**EXERCISE GOAL**
Will you return, word for word, only the lines from the top of the data below down to and including the one with "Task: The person"?

**EXTRACTED MATERIAL**
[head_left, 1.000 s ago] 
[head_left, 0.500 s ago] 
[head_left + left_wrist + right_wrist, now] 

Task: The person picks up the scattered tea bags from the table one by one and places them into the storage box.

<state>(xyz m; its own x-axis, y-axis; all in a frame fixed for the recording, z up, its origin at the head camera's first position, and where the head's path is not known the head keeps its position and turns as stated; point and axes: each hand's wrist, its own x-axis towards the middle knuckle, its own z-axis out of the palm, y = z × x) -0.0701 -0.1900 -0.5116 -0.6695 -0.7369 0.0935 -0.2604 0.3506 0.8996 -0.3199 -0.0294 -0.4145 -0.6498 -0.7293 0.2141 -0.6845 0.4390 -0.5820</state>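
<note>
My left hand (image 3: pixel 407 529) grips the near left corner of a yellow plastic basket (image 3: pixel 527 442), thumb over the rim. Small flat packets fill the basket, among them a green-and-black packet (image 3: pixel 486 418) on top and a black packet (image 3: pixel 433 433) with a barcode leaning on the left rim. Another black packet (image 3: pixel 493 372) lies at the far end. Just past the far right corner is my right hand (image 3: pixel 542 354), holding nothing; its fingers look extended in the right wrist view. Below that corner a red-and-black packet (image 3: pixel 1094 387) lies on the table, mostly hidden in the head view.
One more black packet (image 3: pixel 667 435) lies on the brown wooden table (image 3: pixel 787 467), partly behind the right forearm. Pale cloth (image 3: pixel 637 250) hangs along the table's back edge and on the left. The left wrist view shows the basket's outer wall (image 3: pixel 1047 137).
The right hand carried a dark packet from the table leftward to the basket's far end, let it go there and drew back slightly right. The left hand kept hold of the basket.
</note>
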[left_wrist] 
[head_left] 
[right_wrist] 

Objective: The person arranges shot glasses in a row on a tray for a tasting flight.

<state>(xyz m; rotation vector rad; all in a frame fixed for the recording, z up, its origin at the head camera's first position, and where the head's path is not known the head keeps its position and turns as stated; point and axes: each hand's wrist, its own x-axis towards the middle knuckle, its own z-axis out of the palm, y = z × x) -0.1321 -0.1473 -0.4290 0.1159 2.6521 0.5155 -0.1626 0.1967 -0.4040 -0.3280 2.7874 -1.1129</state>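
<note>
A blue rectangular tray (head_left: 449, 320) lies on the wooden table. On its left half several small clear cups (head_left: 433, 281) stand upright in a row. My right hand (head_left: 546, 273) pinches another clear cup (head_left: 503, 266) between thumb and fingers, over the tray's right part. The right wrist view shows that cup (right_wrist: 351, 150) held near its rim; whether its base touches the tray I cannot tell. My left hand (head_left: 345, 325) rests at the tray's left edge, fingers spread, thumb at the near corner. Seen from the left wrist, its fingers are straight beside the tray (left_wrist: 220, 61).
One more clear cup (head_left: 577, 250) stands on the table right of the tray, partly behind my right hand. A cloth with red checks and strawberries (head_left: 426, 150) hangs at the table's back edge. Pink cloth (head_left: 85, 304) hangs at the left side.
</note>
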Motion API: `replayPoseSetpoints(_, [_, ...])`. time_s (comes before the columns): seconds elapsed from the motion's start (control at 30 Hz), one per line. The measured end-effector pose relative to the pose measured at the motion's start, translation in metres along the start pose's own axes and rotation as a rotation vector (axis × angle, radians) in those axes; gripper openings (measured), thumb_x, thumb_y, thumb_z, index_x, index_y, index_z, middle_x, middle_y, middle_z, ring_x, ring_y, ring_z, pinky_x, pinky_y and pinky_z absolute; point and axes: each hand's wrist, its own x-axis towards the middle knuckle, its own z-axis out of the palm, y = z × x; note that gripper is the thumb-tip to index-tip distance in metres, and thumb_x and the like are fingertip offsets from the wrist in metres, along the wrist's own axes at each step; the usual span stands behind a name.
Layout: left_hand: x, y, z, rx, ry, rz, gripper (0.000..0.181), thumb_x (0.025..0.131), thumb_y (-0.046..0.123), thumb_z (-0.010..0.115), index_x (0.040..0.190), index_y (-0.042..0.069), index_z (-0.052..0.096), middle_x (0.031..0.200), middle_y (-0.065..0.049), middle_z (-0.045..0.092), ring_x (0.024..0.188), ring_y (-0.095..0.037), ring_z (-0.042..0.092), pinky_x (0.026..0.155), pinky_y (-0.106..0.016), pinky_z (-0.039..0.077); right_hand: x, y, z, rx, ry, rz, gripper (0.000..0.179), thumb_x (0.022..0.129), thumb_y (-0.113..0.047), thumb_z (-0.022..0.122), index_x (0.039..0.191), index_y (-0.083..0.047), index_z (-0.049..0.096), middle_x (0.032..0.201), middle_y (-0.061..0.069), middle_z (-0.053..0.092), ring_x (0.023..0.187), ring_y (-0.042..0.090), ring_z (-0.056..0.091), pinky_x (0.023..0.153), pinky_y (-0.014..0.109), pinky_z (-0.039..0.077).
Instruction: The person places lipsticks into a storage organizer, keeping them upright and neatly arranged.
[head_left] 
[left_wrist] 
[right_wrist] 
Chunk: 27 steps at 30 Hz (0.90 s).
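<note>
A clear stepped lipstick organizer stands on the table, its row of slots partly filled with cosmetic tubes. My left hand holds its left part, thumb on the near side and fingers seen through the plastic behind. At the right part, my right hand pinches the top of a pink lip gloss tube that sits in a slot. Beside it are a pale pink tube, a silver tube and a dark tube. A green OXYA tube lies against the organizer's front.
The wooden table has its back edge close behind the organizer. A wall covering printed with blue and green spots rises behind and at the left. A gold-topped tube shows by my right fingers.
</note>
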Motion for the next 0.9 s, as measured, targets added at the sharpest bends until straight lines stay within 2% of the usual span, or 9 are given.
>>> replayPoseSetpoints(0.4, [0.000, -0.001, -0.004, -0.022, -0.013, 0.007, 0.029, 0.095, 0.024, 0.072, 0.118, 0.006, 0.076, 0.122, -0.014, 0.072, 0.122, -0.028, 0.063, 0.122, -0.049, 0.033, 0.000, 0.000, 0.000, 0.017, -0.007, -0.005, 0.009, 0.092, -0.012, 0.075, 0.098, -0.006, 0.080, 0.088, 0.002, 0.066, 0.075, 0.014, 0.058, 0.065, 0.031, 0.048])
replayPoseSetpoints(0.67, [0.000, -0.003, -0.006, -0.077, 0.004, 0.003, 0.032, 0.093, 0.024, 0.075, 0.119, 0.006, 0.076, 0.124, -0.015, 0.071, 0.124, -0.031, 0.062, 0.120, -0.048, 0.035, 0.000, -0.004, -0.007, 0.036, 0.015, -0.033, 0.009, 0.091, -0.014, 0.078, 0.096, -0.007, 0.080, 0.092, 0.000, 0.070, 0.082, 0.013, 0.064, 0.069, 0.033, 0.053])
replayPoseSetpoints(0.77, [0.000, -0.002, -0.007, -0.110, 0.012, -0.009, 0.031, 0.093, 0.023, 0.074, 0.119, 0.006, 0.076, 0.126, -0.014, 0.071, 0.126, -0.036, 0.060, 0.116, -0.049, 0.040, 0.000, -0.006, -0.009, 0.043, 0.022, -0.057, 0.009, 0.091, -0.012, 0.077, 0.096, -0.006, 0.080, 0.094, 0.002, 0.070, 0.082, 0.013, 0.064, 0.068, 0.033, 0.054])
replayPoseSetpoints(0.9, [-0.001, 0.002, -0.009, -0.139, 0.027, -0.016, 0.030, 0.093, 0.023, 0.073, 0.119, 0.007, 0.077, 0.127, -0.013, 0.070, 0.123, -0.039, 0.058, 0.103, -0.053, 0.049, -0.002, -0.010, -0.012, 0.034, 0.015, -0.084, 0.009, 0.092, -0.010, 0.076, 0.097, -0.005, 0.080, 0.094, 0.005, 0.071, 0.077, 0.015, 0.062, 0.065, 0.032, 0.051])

**TASK RESPONSE**
[head_left, 1.000 s ago] 
[head_left, 0.500 s ago] 
[head_left + left_wrist + right_wrist, now] 

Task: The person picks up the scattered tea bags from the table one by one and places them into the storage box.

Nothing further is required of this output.